What is inflation?

Inflation is an increase in the general price level that means you can buy fewer goods and services for the same amount of money. Money thus declines in value. For example, this means that the price of the same basket of goods from a shop rises over time.

If prices of some individual goods or services rise, this is not inflation. Prices of individual goods and services can rise because, for instance, it is more difficult to get hold of them. For instance, the price of oil may rise as oil reserves diminish. Such price increases are usually called relative price increases and are thus not inflation. For inflation to exist there should be an increase in the general price level, that is, prices in general should rise. And if one is to call it inflation, the price increase should be lasting. If, for instance, the government raises VAT, this has a one-off effect on the general price level, but does not lead to prices continuing to rise.

How does inflation arise?

There are many reasons why inflation arises.

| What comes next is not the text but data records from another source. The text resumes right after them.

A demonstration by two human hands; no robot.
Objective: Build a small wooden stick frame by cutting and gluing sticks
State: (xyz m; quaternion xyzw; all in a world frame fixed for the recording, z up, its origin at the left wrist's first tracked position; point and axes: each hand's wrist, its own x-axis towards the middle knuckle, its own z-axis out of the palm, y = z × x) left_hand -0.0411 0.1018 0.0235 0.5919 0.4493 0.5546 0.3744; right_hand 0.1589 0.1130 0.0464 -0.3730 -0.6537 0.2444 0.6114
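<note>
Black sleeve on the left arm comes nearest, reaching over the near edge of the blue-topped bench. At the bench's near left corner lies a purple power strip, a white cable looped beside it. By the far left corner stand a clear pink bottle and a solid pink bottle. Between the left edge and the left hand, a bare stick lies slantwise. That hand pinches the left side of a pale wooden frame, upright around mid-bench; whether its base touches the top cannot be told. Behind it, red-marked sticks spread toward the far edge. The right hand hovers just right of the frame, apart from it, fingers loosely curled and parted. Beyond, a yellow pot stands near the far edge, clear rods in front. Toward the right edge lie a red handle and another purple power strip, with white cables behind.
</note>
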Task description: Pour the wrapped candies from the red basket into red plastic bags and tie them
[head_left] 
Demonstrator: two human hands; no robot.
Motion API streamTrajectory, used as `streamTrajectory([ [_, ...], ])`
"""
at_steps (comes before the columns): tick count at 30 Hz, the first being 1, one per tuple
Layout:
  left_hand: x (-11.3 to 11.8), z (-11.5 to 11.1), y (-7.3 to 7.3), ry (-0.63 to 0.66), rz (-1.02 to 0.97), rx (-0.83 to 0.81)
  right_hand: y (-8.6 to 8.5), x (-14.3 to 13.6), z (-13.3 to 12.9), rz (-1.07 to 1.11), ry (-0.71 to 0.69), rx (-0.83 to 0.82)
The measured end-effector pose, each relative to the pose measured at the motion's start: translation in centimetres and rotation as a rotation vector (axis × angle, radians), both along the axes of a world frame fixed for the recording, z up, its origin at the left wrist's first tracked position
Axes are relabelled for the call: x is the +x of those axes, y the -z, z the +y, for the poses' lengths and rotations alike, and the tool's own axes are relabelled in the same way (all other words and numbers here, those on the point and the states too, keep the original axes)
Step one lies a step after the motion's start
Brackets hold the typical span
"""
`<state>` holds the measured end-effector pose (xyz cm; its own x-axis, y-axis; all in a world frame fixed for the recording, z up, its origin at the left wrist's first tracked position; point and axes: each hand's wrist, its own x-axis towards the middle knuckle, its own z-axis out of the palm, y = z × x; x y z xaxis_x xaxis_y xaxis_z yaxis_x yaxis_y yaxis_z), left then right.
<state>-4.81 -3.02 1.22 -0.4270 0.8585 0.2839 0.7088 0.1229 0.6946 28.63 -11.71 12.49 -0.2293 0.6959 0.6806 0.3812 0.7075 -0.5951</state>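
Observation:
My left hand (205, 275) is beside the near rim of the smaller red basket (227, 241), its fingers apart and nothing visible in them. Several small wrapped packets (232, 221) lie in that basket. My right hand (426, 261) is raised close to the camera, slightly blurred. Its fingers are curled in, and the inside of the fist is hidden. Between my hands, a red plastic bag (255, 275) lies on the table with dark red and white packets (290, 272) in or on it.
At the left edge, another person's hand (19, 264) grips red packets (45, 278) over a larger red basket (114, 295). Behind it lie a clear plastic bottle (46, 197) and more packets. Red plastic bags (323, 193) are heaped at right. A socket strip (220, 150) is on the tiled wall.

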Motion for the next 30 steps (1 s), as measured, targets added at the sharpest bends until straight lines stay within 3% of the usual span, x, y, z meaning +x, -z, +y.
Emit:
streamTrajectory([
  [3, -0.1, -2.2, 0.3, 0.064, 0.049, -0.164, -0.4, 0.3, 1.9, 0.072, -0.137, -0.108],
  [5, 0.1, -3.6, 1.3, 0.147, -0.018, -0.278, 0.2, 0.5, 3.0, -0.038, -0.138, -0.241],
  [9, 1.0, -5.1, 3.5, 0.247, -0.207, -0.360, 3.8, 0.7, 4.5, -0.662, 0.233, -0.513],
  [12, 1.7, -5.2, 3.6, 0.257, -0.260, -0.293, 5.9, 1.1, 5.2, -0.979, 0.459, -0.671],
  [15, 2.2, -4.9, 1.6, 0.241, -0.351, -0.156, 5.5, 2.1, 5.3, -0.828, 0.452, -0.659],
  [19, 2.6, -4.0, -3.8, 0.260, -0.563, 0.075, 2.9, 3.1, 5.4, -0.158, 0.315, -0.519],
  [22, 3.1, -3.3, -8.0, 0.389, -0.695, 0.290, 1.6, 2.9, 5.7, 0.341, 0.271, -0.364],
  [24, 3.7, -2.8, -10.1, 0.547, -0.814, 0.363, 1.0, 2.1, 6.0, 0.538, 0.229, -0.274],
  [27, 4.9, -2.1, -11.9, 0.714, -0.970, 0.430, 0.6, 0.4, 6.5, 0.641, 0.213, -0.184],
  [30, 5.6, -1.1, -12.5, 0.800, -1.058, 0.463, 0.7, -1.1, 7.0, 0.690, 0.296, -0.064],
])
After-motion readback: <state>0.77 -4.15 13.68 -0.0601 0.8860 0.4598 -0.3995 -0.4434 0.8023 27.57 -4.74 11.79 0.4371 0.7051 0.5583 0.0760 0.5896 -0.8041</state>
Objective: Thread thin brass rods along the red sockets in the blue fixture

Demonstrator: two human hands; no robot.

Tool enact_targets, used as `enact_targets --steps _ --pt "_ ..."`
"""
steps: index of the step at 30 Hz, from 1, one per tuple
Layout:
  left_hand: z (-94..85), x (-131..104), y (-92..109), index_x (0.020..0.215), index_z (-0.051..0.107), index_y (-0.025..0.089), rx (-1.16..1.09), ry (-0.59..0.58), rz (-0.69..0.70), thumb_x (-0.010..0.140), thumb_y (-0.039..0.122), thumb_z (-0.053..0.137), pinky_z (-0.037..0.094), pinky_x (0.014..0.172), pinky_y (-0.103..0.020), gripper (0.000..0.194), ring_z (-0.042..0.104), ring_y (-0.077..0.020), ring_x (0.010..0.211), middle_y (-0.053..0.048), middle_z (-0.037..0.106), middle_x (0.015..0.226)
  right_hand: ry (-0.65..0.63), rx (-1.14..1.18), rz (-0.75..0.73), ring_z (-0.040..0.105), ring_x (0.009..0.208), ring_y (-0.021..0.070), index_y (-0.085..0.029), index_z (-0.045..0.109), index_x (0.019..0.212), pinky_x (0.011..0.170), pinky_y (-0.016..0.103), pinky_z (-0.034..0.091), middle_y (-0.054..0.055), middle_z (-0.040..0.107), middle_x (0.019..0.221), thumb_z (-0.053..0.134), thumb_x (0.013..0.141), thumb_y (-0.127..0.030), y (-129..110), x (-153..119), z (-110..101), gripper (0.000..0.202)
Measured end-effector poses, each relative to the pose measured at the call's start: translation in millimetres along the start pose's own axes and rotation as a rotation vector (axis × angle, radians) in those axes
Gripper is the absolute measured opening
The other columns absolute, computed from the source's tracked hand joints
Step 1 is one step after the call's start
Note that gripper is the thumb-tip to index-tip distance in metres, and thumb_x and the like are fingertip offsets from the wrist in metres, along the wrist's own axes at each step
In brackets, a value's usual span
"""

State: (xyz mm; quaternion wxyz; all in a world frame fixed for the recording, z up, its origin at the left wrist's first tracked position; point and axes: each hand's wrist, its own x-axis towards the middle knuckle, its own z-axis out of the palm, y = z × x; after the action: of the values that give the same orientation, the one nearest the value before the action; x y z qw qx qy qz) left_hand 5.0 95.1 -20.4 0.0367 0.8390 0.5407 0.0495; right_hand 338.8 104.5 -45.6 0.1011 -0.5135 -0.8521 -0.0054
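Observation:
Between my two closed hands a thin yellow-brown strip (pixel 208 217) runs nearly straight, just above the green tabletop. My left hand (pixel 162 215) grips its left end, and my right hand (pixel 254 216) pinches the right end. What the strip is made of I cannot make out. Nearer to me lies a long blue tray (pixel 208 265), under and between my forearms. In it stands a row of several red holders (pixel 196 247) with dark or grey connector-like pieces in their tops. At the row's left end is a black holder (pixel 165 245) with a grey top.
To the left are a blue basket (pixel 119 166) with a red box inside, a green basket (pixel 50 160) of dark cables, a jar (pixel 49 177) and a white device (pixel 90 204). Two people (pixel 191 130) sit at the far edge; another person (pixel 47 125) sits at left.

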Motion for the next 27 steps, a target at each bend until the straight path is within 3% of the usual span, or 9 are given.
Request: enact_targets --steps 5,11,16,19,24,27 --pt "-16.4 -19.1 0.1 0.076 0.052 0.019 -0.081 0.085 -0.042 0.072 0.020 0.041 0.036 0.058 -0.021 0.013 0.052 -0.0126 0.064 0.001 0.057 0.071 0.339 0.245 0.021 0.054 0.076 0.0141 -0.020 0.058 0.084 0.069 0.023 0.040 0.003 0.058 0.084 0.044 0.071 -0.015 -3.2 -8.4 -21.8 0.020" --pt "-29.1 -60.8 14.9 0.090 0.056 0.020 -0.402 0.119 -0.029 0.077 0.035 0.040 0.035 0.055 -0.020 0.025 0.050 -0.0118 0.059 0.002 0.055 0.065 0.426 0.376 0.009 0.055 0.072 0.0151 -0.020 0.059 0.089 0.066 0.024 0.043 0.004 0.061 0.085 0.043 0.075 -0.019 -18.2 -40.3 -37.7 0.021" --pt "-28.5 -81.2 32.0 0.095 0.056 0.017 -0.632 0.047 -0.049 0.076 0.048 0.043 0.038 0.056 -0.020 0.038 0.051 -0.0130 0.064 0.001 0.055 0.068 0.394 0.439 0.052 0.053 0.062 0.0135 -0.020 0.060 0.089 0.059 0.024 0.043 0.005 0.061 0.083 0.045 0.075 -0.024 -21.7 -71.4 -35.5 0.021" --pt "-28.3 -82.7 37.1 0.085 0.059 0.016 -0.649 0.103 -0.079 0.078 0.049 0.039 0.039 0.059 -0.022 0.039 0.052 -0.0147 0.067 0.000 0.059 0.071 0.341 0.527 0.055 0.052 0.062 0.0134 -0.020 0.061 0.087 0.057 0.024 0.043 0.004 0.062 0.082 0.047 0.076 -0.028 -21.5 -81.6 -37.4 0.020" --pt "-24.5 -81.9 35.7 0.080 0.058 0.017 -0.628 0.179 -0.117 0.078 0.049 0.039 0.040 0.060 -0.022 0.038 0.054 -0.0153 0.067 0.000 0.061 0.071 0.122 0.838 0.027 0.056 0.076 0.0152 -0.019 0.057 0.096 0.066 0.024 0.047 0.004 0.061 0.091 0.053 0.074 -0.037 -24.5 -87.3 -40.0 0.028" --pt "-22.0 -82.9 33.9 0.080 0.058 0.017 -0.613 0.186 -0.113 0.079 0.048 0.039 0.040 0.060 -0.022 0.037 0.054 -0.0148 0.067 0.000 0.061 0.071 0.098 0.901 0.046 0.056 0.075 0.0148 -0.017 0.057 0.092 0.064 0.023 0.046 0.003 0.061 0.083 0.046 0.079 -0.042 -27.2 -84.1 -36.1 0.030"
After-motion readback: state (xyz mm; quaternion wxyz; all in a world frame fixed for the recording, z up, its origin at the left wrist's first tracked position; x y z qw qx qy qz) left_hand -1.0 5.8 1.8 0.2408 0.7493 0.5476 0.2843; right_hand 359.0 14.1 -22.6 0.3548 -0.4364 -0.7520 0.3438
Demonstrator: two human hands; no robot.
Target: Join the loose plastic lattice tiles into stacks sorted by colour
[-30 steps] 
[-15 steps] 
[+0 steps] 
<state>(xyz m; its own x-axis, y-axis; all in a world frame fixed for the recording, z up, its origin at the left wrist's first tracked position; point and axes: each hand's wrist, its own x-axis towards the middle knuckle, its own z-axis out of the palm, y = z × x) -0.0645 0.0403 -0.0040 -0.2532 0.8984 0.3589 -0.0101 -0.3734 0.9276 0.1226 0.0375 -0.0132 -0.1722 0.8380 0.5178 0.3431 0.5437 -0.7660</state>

  • If a central bank supplies too much money, prices rise and the value of money is undermined. The most well-known examples of periods of very high inflation, so-called hyperinflation, were also characterised by a drop in the value of money due to central banks printing excessive quantities of banknotes.
  • Large demand – people want to buy more goods and services than the companies are able to produce.
  • If the costs of producing goods and services increase, companies may need to raise their prices in compensation for rising production costs. This may be because wages have risen or because oil has become more expensive.
  • Expectations – if companies and households believe that prices will increase, the employees can demand higher wages in compensation, which companies may in turn compensate for by raising their prices. This means that by expecting inflation, one has created inflation. This may lead to the economy getting into an upward spiral of rising wages and prices that may be difficult to halt.